His first words as chief were flat, indifferent. "To whom it may concern, sir," he said, "my name is Earl Sams."

He had a wife, Rosalie, and they had four children; four boys and two girls. The boys were all little, and a couple of them were to be would-be sons-in-law. The eldest of them was fourteen and half; he was usually called Denton, for something and something else; and one of the girls was sixteen, a girl who had held her own in the boys' club, although now he could't really remember any one there. The boys had always liked him, laughed at him when he played catch with them, had found him amusing to be around. He liked them all, too, although when they were adults he didn't bother to find out their names, their names, their ages or their ages' dates. They were all small and stocky, tall but skinny, and bright. They were working people, but they kept his life in the background and seemed neither to get for him the unnecessary attention nor to get annoyed when he took time out to buy the place a new color and put up new signs. He bought the land himself, with luck, in an estate in Manitoba or Kansas or Tennessee, and he kept busy with old times, with horses and the crew, mending camp and clearing the woods and digging the drift and sharpening the bow, or tracking down grubs and other insects.

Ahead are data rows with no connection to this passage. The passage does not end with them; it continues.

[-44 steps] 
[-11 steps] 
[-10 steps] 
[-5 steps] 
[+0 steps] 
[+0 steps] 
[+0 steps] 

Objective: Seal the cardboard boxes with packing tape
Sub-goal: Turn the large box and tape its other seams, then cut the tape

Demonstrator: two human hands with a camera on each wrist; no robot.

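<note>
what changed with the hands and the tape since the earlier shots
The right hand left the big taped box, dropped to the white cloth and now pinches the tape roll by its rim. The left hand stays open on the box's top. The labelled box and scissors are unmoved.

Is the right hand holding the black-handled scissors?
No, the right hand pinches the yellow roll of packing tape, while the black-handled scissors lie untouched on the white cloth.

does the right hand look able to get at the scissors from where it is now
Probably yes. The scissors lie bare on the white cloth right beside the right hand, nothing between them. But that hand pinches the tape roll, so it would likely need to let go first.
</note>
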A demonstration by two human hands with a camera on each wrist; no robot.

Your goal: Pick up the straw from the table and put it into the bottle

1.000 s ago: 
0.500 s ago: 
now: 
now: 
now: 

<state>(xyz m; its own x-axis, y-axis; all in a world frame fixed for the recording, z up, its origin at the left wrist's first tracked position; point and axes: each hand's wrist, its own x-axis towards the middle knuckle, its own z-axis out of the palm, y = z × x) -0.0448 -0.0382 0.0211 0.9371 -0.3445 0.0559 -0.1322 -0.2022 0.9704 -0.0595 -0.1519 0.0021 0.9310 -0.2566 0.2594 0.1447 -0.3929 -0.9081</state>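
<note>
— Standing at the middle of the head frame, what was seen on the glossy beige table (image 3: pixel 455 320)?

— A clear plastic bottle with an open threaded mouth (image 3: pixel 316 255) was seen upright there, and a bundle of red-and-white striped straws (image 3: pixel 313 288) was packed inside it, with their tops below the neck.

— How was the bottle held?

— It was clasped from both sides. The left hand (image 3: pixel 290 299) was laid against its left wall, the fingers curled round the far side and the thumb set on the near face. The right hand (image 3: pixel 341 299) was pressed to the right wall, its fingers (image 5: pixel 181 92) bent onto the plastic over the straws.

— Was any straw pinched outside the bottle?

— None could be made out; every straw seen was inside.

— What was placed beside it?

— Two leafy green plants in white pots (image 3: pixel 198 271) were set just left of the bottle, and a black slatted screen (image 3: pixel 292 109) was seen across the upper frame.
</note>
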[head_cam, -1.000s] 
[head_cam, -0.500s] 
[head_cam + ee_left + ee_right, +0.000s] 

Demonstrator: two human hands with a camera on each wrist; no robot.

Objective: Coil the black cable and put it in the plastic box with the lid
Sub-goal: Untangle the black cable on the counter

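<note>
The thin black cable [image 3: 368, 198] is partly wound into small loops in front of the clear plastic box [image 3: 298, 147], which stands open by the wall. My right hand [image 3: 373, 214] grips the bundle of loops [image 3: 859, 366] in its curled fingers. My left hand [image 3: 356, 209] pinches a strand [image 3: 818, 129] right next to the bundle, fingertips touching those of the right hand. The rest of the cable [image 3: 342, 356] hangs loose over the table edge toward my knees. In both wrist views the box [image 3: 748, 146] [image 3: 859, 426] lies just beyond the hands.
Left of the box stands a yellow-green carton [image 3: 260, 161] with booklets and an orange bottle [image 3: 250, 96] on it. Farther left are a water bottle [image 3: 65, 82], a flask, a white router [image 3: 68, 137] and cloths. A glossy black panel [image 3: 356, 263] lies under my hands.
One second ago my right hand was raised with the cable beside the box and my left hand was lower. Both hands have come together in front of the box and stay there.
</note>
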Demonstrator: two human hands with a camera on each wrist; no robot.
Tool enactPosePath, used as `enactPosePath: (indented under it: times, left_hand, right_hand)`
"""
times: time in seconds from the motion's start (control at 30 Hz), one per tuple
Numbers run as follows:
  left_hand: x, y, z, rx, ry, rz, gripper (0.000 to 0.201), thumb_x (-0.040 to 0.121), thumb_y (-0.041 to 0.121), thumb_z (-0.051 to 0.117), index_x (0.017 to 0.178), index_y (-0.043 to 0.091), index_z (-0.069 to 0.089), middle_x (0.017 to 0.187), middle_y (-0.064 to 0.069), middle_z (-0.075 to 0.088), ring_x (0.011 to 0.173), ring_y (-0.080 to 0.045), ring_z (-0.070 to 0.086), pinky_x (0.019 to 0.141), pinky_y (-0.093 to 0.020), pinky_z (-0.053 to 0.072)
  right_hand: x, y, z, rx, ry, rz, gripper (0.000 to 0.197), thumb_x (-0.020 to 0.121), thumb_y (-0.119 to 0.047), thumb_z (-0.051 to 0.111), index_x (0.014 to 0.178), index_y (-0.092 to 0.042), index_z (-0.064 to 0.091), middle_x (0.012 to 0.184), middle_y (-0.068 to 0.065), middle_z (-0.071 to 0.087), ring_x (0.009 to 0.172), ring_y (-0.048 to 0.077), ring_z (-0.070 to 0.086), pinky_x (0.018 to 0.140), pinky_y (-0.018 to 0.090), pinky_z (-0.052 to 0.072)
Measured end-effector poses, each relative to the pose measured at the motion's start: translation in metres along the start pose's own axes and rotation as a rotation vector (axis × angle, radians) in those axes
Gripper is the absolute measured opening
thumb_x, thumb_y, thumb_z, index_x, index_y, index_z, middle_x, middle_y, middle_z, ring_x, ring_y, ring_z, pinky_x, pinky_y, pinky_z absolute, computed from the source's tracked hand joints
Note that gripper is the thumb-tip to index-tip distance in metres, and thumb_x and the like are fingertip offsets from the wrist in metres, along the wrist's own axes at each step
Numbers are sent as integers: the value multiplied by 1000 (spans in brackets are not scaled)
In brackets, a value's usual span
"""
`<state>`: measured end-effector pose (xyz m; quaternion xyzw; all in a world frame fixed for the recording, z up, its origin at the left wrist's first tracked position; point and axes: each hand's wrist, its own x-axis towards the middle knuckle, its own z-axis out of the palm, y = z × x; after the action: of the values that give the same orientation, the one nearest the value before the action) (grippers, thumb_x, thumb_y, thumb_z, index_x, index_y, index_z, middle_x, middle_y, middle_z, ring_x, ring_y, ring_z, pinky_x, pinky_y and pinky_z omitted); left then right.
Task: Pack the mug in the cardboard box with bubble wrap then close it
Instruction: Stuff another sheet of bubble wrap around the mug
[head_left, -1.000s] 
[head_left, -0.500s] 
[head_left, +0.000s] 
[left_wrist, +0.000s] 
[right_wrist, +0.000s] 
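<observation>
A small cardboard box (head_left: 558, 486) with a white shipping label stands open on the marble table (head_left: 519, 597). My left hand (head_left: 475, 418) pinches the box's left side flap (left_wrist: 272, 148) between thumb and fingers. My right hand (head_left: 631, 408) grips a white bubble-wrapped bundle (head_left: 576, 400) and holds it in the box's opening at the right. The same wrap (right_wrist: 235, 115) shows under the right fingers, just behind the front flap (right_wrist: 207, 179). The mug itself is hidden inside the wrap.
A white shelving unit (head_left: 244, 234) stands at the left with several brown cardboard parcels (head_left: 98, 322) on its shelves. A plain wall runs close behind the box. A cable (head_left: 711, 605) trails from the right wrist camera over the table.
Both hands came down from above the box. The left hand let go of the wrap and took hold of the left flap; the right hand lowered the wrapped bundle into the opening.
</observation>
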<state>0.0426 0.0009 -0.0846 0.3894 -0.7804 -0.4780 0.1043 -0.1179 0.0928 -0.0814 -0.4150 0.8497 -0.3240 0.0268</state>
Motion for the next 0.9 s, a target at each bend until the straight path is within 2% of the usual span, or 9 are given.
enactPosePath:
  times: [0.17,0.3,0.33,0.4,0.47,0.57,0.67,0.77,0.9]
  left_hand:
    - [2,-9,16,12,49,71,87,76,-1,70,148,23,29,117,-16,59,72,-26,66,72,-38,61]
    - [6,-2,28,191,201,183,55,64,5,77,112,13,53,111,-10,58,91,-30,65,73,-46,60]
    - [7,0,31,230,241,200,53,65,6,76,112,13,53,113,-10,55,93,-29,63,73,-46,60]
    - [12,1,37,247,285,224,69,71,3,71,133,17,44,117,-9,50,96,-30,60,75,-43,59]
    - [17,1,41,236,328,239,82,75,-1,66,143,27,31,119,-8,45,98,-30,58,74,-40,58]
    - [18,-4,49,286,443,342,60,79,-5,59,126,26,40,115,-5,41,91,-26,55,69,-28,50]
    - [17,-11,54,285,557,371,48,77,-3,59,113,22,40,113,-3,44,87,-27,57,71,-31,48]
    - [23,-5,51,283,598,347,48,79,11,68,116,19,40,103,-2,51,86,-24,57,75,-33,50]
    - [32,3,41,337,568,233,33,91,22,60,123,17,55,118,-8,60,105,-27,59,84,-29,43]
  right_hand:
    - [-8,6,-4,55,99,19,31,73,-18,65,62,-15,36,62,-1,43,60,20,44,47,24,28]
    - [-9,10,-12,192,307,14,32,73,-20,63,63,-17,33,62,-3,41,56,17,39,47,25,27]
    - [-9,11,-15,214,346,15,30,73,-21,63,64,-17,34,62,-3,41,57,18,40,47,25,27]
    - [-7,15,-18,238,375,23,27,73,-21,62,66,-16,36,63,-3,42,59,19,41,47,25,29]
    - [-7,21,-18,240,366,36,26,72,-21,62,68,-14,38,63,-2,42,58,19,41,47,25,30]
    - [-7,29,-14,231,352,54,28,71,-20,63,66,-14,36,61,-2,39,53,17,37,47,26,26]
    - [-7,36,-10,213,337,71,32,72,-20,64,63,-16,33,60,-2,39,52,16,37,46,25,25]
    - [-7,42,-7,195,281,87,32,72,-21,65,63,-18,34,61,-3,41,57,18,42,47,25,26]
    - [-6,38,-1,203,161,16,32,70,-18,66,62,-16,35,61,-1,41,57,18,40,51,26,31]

The crew consisted of nothing but horses: two black from Arkansas, two Indian, one old pit bull. They tended the corn and lifted pigs and other sheep, took care of the cows, mopped up the mud, raised the chickens and pulled in the fertilizer. The younger brother was kind, handy with tools, and the father was a man with a truck and a radio. He used it and offered as much service as he could. He was tall, lean and clean-cut, with the deeply cool eyes of an oil-field man or two and a shrewdly-willed attitude about his job. As Chief Sams he was even a little hard to like, not unlike the older residents of Mulberry, but it wasn't his fault. Old men make mistakes, and it was no fault of theirs.